As for Hill’s plea for investment in transport, the SNP-Labour coalition is putting its eggs in the tram completion basket while the rest of the city endures what the Evening News says is the worst pothole backlog in 20 years. Here is what Hill said 18 months ago: “Urban mobility is a major issue … the Forth Replacement Crossing and plans to extend the tram system will go some way towards alleviating regional gridlock and improving accessibility, but there needs to be a real focus on meeting Edinburgh’s transport needs for the future.” The £165m investment in three miles of tram track will mean that badly needed resources will be diverted away from the maintenance of the rest of the road network upon which the vast majority of Edinburgh’s public transport system relies. Unless someone invents hover-buses.
Lewis Ritchie may not find it easy as an independent I don’t know Councillor Lewis Ritchie well and can’t comment on allegations of which I know nothing, but he’s always struck me as personable and approachable. Being an independent will not be easy and I obviously hope he’s able to resolve the issues he faces.
Putting the boot in over potholes
Ex-council leader Donald Anderson has put the boot into utility companies for the way they go about repairing the roads they have dug up, and followed it up with a headbutt for the Road Works Commissioner charged with their oversight.

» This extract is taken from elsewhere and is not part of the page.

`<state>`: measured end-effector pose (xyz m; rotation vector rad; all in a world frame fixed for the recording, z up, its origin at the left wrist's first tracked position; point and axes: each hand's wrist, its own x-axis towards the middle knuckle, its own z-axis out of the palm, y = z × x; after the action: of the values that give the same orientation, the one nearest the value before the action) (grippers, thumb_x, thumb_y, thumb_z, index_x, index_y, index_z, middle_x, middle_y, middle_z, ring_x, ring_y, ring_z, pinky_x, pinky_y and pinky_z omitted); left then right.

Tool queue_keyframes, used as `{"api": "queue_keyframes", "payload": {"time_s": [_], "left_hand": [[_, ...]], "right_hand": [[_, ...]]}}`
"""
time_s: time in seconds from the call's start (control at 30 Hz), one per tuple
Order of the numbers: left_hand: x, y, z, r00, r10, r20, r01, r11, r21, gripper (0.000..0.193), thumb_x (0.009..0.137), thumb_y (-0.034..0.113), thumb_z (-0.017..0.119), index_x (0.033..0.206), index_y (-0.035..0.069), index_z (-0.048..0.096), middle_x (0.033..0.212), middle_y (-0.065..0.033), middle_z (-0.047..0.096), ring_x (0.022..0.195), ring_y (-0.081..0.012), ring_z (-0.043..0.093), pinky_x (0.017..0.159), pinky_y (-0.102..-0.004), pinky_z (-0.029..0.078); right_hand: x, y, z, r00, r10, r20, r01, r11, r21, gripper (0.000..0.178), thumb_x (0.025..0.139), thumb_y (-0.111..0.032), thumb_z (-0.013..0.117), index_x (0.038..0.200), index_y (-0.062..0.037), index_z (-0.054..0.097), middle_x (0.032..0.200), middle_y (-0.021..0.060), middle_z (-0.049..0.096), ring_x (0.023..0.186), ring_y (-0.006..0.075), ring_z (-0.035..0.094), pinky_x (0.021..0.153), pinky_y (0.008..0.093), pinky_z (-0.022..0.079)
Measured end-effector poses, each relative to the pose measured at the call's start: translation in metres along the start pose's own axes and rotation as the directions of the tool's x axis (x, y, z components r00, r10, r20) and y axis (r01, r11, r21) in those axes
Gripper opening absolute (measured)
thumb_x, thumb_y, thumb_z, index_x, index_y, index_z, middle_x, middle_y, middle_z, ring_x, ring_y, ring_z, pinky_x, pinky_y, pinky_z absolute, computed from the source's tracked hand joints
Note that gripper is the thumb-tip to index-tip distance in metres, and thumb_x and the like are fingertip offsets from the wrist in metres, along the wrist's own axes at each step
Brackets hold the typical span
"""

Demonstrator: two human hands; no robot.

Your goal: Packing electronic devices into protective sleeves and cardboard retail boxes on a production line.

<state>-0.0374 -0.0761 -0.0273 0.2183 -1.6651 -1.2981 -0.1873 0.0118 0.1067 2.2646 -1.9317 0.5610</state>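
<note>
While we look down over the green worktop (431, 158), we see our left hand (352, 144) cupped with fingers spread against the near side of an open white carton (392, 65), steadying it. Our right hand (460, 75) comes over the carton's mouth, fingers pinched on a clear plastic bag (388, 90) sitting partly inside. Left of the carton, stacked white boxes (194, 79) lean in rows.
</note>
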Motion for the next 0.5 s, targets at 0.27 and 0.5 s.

”Chocolate and teapot spring to mind,” he wrote. Ouch . . .
There is no shortage of complaints about the way utilities conduct their work with seemingly scant regard for the impact on local people, never mind the longer term quality of the roadworks. And, seemingly, no sign of them mending their ways.
Time to speed up planning One of the side-effects of being a successful city with a sensitive environment is the amount of time it can take to process planning applications, grant building warrants and issue completion certificates. In fairness to the SNP-Labour administration, they have recognised this and promised to take action, but our budget promises to go further and recruit five additional officers for the department.
I know of one relatively straightforward recent application in which the client walked away because it took so long and that’s not a reputation Edinburgh wants to enhance.
Feeding hungry children
I’m particularly pleased our group will be supporting the “Holiday Hunger” initiative to fund free meals for deprived children in the school holidays.
While it is unquestionably an absolute parental priority to ensure the family is properly fed, sometimes this doesn’t happen and the child should not suffer as a result.
There will almost certainly be other issues involved and this is one way of making sure a proper check can be kept throughout the long summer break.
Why is Edinburgh Rugby really leaving Myreside?
As the Evening News revealed two weeks ago, Edinburgh Rugby has confirmed its days as a tenant at George Watson’s Myreside ground are over. The club has cited the unsatisfactory back-and-forth to Murrayfield as the main reason, but a rejected request for exclusive use of the grandstand pitch is also being touted as a cause of the termination. Whatever happened, none of it was unpredictable so maybe something else is afoot. Was it perhaps something to do with Watsonians’ reluctance to join Scottish Rugby’s unpopular Super Six semi-professional experiment?